Le Capitaine Ibrahim Traoré, Président du Faso a remis les pendules à l’heure. Le Togo n’est pas un partenaire ordinaire. C’est un pays frère. Une « fraternité stratégique », a-t-il dit. Derrière ce terme, il y a une réalité : Lomé et Ouagadougou partagent plus qu’une frontière. Ils partagent un destin.
Les Burkinabè du Togo ne sont pas des immigrés comme les autres. Ils sont des patriotes en exil. Leur mobilisation pour le fonds de soutien patriotique en atteste. Et que dire du port de Lomé ? Pour un pays enclavé comme le Burkina Faso, cette infrastructure est une bouffée d’oxygène. Les marchandises y transitent, l’économie respire. Le Président Faure Gnassingbé l’a compris. Il facilite, il accélère, il soutient.
LE Capitaine Ibrahim Traoré ne s’y trompe pas.
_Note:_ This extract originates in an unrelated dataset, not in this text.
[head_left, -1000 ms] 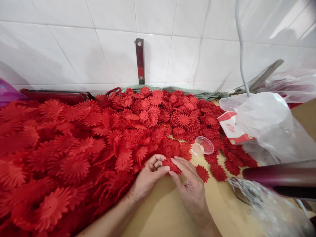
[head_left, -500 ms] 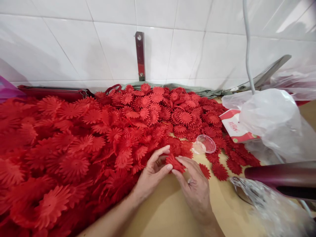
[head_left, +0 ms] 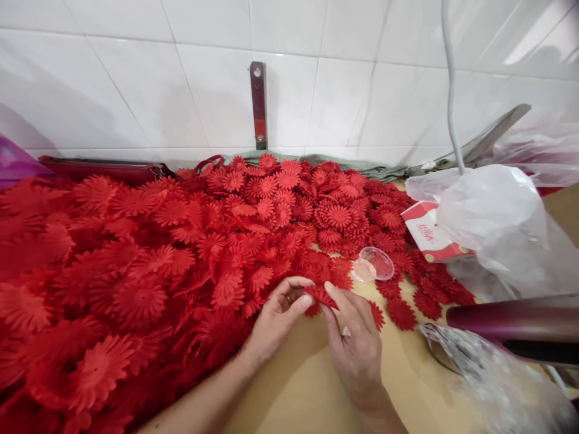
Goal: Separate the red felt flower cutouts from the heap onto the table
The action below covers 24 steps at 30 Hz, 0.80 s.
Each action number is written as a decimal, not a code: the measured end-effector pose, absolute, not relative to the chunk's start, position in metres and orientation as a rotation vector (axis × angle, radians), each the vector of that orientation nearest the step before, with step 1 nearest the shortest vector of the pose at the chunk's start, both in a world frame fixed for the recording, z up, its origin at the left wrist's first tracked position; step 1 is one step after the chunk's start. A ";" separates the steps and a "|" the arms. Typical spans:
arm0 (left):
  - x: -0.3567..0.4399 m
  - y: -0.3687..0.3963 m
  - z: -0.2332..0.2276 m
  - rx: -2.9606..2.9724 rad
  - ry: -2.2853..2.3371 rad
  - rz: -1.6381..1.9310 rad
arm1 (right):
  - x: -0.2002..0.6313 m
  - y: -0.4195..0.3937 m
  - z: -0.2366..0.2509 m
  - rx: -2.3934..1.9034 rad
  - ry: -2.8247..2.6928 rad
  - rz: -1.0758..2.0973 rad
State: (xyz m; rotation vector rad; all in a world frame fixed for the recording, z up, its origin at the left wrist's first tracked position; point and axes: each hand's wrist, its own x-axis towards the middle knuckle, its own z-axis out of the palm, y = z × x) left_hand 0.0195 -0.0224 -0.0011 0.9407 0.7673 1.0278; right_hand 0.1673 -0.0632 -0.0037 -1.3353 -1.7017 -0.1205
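Note:
Between my hands, over the near edge of the pile, is a red flower-shaped petal piece [head_left: 320, 295]. My left hand [head_left: 284, 310] pinches its left side between thumb and fingers. With thumb and index finger, my right hand [head_left: 355, 328] grips the right side, hiding part of it. A large heap of similar red petal pieces [head_left: 140, 298] spreads to the left and behind my hands. Just beyond my right hand a small clear plastic cup [head_left: 380, 264] lies by the loose flowers. Several more flower pieces [head_left: 401, 313] lie right of that hand.
A red and white box [head_left: 434, 235] sits partly under a white plastic bag [head_left: 493, 205] at the right. Nearer stand a dark purple cylindrical object [head_left: 506, 319] and crumpled clear plastic [head_left: 488, 367]. A grey cable [head_left: 451, 90] hangs before the tiled wall [head_left: 353, 36].
My fingers have shifted on the petal piece, which now looks flatter and turned. My right index finger has straightened somewhat, and the left fingers curl lower.

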 end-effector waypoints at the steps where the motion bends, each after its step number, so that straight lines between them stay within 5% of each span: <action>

Alors que les critiques fusent de toutes parts, que la CEDEAO menace, que les puissances traditionnelles grincent, le Togo reste. Pas de sanctions, pas d’embargo, pas de leçons de morale. Son Excellence Faure Gnassingbé a choisi son camp qui est celui de la fraternité.
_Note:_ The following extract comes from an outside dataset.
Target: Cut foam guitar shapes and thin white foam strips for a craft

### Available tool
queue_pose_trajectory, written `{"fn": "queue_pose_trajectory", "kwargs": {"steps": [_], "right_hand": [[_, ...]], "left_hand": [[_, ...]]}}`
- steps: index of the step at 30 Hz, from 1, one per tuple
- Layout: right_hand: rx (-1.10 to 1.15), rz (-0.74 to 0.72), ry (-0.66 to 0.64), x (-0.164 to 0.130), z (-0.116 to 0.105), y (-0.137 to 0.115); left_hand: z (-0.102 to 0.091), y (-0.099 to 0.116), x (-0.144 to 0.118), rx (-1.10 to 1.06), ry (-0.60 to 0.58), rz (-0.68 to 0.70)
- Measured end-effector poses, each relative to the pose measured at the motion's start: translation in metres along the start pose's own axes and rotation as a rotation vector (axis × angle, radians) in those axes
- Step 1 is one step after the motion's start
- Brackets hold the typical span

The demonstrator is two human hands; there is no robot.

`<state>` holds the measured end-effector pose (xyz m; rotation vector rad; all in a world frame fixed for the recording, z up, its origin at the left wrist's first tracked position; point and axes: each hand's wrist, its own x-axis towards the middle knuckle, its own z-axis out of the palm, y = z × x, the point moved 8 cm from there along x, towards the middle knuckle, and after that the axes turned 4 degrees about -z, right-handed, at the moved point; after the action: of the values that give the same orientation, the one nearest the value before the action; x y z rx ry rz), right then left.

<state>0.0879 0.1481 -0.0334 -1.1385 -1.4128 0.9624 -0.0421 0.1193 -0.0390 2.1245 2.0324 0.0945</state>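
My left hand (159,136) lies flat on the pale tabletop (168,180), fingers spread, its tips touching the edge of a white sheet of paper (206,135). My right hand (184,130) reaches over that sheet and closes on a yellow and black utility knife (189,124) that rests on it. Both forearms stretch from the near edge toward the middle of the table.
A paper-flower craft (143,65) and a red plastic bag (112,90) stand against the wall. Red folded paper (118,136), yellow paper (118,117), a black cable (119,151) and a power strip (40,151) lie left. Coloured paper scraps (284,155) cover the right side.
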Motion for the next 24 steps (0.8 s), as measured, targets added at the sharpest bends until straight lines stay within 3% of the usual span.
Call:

Le langage du Capitaine Ibrahim Traoré tranche. Il parle de fraternité, d’alliance vitale, de destin commun. Les mots pèsent. Ils disent que le Burkina ne considère plus ses voisins comme de simples partenaires commerciaux. Il les voit comme des alliés ou des adversaires. Le Togo a fait son choix.
Less Président Ibrahim Traoré et Faure Gnassingbé, deux générations, deux styles, deux pays. Mais une même vision : l’Afrique d’abord, les intérêts des peuples avant les dogmes.